In the Ruby world, we’ve been using fibers to great effect to hide the asynchronous nature of code. A fiber is just a special kind of single-use function, whose execution can be suspended and resumed by the user. They are perfect for pausing a block of code while some I/O is done, but they do not block the interpreter: when you pause a fiber the interpreter can carry on doing other work until the fiber is resumed. Ilya’s first example is perfect:

def http_get(url)
  f = Fiber.current
  http = EventMachine::HttpRequest.new(url).get
 
  # resume fiber once http call is done
  http.callback { f.resume(http) }
  http.errback  { f.resume(http) }
 
  return Fiber.yield
end

Calling http_get() initiates an async HTTP request, and just before returning it ‘yields’, i.e. it pauses the current fiber. When the request completes, we resume the fiber with the response. A call to http_get() looks like synchronous code, but behind the scenes the I/O is being done in a way that doesn’t block the interpreter.

I thought it would be fun to try this out in JavaScript, so I hacked up a very basic Scheme-like interpreter to support fibers, and called it Fargo. Scheme usually includes a function called call-with-current-continuation or call/cc, of which fibers are a simplified version. Call/cc allows the current state of a computation (the “continuation”) to be saved and resumed any number of times. This means, at least in a naive implementation, that the saved state of the stack must be copied every time you invoke a continuation, otherwise state would leak between uses. Fibers can only be resumed once from their last yield-point, making running and resuming them cheaper.

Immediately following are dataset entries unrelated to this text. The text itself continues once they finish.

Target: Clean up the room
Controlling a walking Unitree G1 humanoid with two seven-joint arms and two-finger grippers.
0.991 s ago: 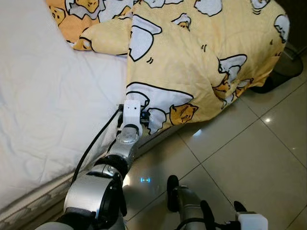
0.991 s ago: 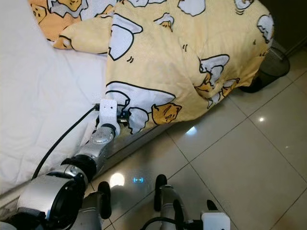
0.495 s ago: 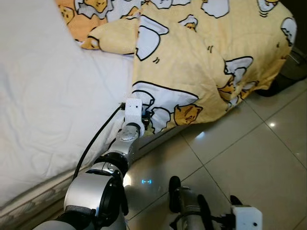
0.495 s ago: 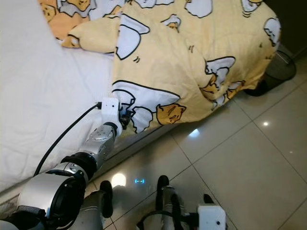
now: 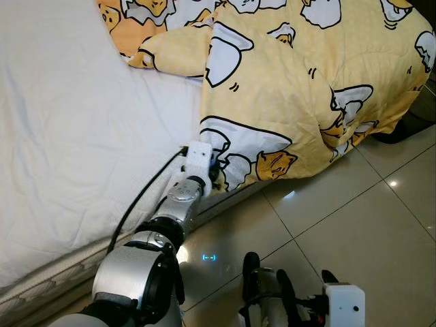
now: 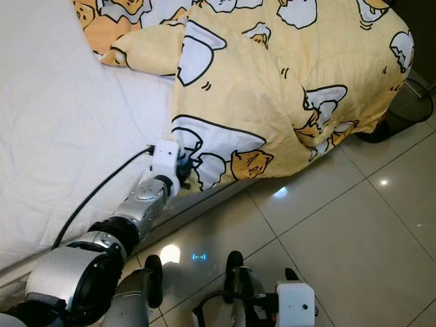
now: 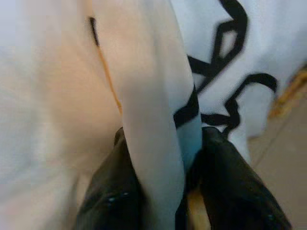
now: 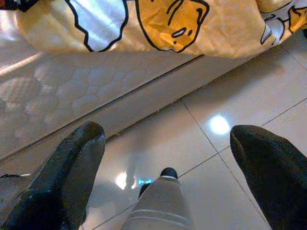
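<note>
Left hand (image 5: pixel 216 172) is clamped on the lower edge of the yellow quilt (image 5: pixel 300 88) at the bed (image 5: pixel 68 136) side; quilt bulk lies up and right of it, probably overhanging the floor (image 5: pixel 354 204). Right hand (image 8: pixel 163 182) spread wide, idle, low.

The blanket (image 5: pixel 300 88) is yellow with white egg shapes, black lines and orange cartoon faces. The sheet (image 5: pixel 68 136) is plain white. The floor (image 5: pixel 361 231) has shiny grey tiles with dark lines. The arm (image 5: pixel 146 272) is silver, with black fingers (image 7: pixel 112 191) and a white box (image 5: pixel 199 155).
</note>
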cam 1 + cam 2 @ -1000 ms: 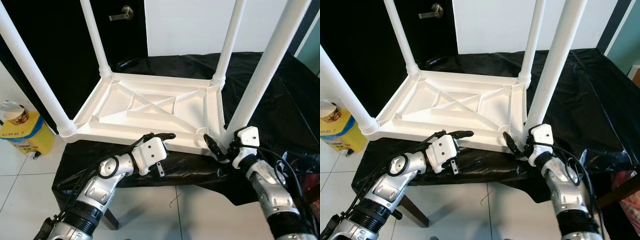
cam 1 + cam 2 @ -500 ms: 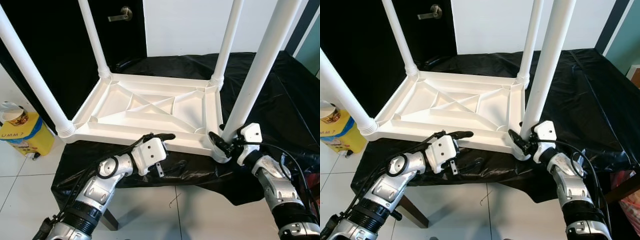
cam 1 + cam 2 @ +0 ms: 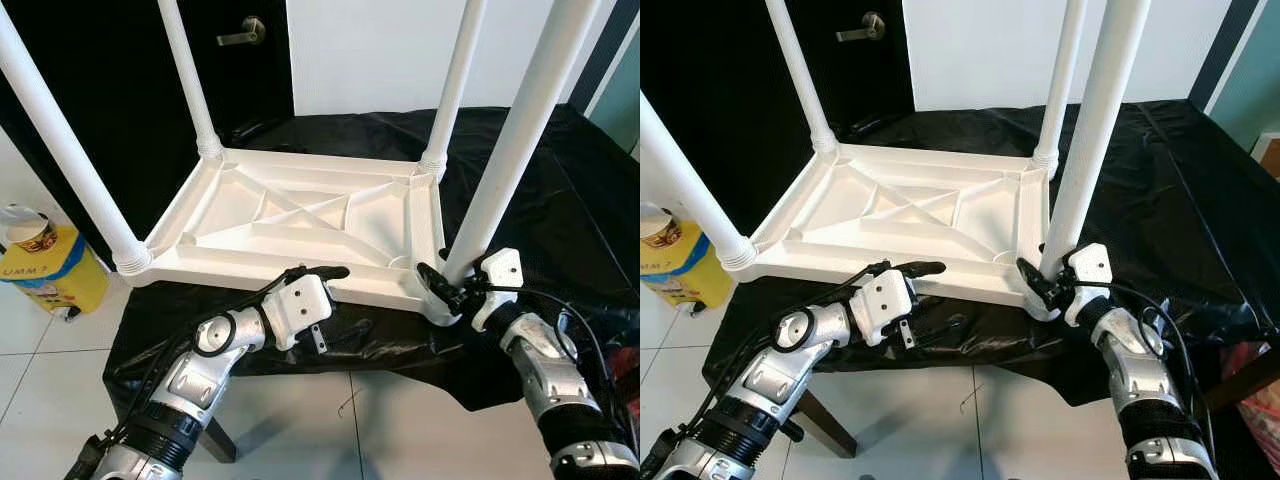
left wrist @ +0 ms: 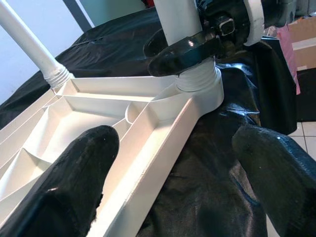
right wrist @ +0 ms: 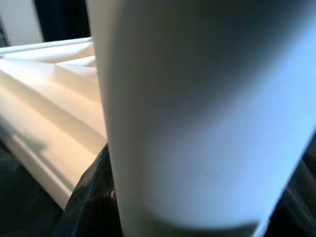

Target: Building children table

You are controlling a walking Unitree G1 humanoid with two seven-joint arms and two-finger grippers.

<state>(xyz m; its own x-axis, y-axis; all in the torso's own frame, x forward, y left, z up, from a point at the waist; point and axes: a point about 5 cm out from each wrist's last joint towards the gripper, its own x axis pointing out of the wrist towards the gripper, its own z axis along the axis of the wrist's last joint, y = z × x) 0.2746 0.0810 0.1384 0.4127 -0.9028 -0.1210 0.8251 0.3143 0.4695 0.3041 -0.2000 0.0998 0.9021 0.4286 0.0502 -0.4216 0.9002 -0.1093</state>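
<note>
The white children's table (image 3: 300, 215) lies upside down on a black-covered bench, its four white legs pointing up. My right gripper (image 3: 445, 285) is shut on the near right leg (image 3: 520, 130) just above its ribbed collar at the corner socket. In the left wrist view one of its black fingers (image 4: 187, 47) wraps across that leg. The leg (image 5: 197, 108) shows very close in the right wrist view. My left gripper (image 3: 325, 305) is open at the table's near rim (image 4: 163, 148). One of its fingers is over the ribbed underside, the other over the cloth.
The black cloth (image 3: 560, 200) drapes over the bench and hangs off its near edge. A yellow tub (image 3: 45, 270) with a cup on top stands on the white tile floor at the left. A dark door with a lever handle (image 3: 240, 33) is behind.
My right gripper has closed in on the base of the near right leg, and the leg now stands slightly more upright. The left arm has stayed where it was.
</note>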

Fibers as implemented in Ruby also require the user to explicitly initiate a fiber. Supporting call/cc requires constantly keeping track of the current continuation since it may be captured at any time. Because fibers must be explicitly initiated, when not in a fiber we can use a faster stackless execution engine which doesn’t need to track state so much.

Here’s an example in Fargo of getting a value that’s produced by an async API (set-timeout) without using callbacks in the calling code:

; get-message function: captures the current fiber, yields,
; then resumes after a timeout when we have a message to return
(define (get-message)
  (define f (current-fiber))
  (set-timeout (lambda ()
    (f "Hello, world!")
  ) 5000)
  (yield))

; main program fiber
(define main (fiber ()
  ; get the message using a sync-looking API
  (define msg (get-message))
  ; alert the message
  (alert msg)
))

; run the main fiber
(main)

Because it’s tail-recursive, you can use recursion to implement infinite streams:

> (define strea­m (fibe­r ()
    (let loop ((i 0))
      (yiel­d i)
      (loop­ (+ i 1))))­)

> (stream)
; => 0
> (stream)
; => 1
> (stream)
; => 2

So where is Fargo going? Right now, with my current ban on committing myself to any new large side-projects, it remains a quick (12 days old) experiment. Maybe someone will like the idea enough to turn it into a production language but for now I’m happy to let people try it out and let me know what they think. I’ve been making small improvements to it the last few days to get it to run as much of Heist‘s core library as possible and it now runs all the macros and the list and numeric libraries.

I’m going to keep thinking about how we can make async programming easier and I’d love your ideas – the nice thing about working on a Lisp is that changing the interface it provides is really simple.